Jumat, 30 September 2011

Konsep Abu Yazid Al-Bustami


1.                 Riwayat Hidup Abu Yazid al-Bustami
Nama lengkap beliau adalah Taifur bin Isa bin Surusyan[1]. Ia lahir sekitar tahun 200 H/814 M[2] di Bistam sebelah utara Persia dan dimakamkan di sana pada tahun 874 M[3]. Dijelaskan bahwa ia berasal dari lingkungan keluarga terhormat dan terpelajar. Ayahnya Isa bin Surusyan seorang pemuka masyarakat di Bistam, ibunya dikenal sebagai zahid sedangkan kakeknya sebelum masuk Islam adalah penganut Majusi.[4]
Sebelum Abu Yazid mempelajari tasawuf, ia belajar fikhi Islam menurut mazhab Hanafi. Karena itu ia dimasukkan dalam kelompok Ashab al-Ra’yi yaitu kelompok yang memberikan peranan yang besar kepada akal dalam memahami hokum Islam. Dalam bidang tasawuf, ia belajar dari seorang sufi yang berasal dari Kurdi. Keberhasilannya mencapai tingkat tinggi dalam tasawuf karena latihan spiritual yang dilakukannya secara terus-menerus. Pengalamannya dalam bentuk fana’ diperoleh dari Abu Ali al-Sindi.[5]
Abu Yazid adalah seorang zahid yang terkenal. Baginya zahid itu adalah seseorang yang telah menyediakan dirinya untuk hidup berdekatan dengan Allah. Hal ini dijalaninya melalui tiga fase yaitu, zuhud terhadap dunia, zuhud terhadap akhirat, dan zuhud terhadap selain Allah. Dalam fase terakhir ini, ia berada dalam kondisi mental yang menjadikan dirinya tidak mengingat apa-apa lagi. Ia membawa ajaran yang berbeda dengan ajaran-ajaran tasawuf sebelumnya. Ajaran banyak ditentang oleh ulama fiqhi dan kalam yang menjadikan sebab ia keluar masuk penjara. Dalam sejarah perkembangan tasawuf, Abu Yazid dipandang sebagai pembawa paham al-fana’, baqa’ dan ittihad.[6]
Al-Bustami tidak meninggalkan karya tulis, tetapi ia mewariskan sejumlah ungkapan mengenai pengalaman tasawufnya yang disampaikan oleh murid-muridnya dan tercatat dalam beberapa kitab tasawuf klasik seperti al-Risalah al-Qusyairiyah, Tabaqat al-Sufiyyah, Kasyf al-Mahjub, Tazkirah al-Auliyya’ dan al-Luma.[7]
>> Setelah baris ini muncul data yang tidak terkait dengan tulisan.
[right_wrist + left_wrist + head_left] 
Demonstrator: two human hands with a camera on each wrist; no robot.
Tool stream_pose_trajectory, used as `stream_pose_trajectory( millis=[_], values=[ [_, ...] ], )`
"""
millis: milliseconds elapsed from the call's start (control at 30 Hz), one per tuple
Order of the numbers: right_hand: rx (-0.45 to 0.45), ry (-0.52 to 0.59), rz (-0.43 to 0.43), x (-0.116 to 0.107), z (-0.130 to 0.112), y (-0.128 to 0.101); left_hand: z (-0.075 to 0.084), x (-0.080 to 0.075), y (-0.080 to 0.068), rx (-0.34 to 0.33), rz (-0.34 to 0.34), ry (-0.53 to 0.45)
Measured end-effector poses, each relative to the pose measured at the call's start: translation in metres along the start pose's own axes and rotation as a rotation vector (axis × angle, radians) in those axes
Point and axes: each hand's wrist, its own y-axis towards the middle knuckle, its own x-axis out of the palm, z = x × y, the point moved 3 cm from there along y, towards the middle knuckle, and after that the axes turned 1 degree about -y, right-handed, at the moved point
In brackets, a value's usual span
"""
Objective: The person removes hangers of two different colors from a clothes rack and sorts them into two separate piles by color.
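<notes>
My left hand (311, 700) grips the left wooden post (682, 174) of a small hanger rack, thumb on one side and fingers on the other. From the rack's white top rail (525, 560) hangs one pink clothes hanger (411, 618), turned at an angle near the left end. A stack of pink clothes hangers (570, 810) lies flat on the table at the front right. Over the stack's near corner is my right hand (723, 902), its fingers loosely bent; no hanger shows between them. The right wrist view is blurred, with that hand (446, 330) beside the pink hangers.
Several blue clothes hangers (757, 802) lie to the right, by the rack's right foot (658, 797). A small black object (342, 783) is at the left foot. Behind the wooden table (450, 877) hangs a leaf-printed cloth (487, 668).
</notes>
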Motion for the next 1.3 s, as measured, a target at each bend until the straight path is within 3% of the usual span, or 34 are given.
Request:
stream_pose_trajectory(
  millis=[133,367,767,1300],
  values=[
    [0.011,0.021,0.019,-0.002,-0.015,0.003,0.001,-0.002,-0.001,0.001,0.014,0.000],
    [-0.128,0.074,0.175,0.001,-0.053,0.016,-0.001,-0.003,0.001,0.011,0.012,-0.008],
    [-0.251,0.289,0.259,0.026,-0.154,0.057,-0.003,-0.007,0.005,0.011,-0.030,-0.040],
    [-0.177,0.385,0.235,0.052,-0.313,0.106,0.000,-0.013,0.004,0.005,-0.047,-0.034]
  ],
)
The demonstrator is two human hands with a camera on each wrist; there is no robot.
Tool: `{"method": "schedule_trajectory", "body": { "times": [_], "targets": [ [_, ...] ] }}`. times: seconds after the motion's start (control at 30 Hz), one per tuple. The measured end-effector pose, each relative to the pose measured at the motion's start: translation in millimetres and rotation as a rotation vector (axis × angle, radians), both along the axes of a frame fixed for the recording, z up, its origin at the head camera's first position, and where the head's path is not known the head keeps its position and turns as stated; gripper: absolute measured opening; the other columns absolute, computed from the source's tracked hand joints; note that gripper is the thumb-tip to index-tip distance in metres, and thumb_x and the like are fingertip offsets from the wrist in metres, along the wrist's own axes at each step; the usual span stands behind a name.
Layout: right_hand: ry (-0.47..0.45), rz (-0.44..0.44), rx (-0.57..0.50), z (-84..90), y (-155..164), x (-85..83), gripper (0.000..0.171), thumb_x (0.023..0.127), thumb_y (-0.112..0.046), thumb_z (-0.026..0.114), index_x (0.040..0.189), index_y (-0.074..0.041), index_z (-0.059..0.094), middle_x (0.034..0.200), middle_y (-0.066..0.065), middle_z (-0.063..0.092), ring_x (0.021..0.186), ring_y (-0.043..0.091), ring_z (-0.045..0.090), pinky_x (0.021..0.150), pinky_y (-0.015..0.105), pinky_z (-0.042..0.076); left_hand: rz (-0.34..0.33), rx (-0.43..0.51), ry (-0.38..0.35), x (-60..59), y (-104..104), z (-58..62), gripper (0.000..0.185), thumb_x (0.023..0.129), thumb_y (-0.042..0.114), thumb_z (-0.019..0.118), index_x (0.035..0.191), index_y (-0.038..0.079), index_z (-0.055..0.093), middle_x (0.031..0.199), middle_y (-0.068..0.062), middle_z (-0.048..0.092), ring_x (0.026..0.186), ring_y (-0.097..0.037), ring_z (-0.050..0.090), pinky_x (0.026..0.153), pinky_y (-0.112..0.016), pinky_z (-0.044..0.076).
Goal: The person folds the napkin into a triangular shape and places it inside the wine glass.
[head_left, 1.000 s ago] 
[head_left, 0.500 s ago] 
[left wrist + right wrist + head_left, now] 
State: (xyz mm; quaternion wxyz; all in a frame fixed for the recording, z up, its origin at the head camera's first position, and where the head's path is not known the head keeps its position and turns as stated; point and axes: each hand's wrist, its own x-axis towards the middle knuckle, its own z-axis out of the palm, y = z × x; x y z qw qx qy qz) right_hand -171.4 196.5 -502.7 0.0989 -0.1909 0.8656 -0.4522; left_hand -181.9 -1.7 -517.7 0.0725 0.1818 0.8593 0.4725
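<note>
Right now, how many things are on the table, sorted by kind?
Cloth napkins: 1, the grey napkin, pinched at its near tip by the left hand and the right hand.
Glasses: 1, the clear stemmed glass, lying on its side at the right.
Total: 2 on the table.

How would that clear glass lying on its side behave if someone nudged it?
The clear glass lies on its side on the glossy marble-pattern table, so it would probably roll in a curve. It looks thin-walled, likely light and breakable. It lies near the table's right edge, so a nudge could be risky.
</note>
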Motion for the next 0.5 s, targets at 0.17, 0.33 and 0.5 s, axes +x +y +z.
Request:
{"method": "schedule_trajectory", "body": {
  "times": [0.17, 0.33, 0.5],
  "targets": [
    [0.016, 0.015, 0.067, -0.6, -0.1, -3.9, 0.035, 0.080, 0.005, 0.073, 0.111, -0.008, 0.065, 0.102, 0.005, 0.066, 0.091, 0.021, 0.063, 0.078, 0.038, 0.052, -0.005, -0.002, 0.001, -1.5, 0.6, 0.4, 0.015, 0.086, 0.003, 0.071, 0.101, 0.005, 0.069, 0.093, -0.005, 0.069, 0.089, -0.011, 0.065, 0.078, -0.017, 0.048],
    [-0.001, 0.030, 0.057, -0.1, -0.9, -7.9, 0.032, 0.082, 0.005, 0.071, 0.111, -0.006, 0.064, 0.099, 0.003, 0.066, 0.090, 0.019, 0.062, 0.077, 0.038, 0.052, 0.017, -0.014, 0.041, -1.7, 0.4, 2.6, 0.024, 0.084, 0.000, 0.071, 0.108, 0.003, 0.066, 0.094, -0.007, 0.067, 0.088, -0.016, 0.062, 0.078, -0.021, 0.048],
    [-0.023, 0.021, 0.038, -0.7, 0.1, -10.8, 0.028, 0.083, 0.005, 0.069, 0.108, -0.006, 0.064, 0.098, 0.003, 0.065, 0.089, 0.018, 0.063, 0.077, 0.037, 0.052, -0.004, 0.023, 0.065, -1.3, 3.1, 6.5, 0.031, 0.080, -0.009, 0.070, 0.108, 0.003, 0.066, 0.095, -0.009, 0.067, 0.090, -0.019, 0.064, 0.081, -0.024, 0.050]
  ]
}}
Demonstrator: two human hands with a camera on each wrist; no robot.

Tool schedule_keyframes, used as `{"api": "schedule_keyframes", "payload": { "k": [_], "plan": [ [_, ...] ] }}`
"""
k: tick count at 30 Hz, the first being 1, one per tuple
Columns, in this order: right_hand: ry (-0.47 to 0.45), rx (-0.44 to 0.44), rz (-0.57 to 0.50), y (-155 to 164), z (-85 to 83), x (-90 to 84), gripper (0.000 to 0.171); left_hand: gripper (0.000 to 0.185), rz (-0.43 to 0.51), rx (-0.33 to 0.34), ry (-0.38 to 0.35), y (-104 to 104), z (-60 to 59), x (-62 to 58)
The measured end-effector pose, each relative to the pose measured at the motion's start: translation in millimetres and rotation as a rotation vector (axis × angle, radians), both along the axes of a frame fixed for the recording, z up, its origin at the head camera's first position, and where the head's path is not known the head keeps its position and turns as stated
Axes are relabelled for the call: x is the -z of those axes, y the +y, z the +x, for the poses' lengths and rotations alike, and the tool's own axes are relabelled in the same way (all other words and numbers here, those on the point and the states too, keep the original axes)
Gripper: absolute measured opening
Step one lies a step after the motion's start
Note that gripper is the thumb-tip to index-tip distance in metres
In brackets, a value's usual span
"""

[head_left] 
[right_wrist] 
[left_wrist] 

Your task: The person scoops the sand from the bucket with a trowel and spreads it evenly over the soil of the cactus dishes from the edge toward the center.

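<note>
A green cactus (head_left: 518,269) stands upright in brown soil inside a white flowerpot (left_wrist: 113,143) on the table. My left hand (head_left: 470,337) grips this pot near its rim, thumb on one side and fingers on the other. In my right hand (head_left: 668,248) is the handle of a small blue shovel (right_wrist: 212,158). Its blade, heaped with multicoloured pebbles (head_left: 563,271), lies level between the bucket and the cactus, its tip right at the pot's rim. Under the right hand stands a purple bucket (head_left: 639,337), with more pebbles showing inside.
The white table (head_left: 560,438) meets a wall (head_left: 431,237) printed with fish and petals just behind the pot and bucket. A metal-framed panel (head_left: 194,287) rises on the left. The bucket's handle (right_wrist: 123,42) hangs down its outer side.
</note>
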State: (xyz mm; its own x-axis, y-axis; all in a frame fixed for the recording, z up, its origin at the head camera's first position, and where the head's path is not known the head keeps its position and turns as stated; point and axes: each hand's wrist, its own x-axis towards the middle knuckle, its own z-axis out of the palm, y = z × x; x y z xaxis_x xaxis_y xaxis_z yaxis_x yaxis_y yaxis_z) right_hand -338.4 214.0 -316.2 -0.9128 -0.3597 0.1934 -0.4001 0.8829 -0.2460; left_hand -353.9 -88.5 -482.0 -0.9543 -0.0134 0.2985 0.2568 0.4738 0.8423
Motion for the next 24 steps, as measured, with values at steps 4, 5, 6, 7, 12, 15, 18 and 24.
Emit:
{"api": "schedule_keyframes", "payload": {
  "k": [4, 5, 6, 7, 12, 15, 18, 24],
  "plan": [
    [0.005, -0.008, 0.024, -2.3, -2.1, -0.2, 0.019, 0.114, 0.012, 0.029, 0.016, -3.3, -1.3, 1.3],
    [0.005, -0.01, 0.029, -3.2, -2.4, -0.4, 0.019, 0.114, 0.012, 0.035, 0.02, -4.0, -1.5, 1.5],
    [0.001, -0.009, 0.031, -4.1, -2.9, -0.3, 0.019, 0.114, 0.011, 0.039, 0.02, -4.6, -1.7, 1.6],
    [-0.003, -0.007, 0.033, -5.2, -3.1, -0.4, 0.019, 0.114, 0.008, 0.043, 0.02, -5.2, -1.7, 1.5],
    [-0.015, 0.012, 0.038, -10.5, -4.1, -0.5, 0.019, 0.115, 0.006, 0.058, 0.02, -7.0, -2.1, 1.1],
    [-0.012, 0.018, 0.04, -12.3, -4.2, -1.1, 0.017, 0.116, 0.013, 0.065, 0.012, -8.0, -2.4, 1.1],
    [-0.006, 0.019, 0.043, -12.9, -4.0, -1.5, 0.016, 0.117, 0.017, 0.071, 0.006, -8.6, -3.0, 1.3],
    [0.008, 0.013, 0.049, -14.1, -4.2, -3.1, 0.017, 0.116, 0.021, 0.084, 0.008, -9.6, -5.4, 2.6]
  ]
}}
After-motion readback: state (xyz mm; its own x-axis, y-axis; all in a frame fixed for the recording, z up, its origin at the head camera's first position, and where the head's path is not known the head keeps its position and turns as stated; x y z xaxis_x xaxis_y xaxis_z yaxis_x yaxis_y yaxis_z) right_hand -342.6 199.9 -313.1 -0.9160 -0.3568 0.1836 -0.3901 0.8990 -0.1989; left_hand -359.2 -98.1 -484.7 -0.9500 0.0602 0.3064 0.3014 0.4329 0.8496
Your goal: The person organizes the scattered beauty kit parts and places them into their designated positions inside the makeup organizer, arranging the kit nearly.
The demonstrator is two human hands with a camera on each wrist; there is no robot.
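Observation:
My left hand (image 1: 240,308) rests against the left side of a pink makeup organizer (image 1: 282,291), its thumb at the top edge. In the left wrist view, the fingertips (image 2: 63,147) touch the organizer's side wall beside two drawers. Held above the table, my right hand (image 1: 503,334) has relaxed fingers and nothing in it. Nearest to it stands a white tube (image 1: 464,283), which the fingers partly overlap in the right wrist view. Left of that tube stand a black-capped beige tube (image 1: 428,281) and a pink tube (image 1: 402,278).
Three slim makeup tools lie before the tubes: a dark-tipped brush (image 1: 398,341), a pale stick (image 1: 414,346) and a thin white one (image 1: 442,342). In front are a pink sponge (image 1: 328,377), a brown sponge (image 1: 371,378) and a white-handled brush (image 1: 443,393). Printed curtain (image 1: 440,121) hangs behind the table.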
2.                Konsep Fana’, Baqa’, dan Ittihad al-Bustami
a.     Fana’
Dari segi bahasa al-fana’ berarti hilangnya wujud sesuatu. Fana’ berbeda dengan al-fasad (rusak), fana’ artinya tidak nampaknya sesuatu, sedangkan rusak adalah berubahnya sesuatu kepada sesuatu yang lain.[8] Fana’ dalam pengertian yang umum dapat dilihat dari penjelasan al-Junaidi yaitu:[9]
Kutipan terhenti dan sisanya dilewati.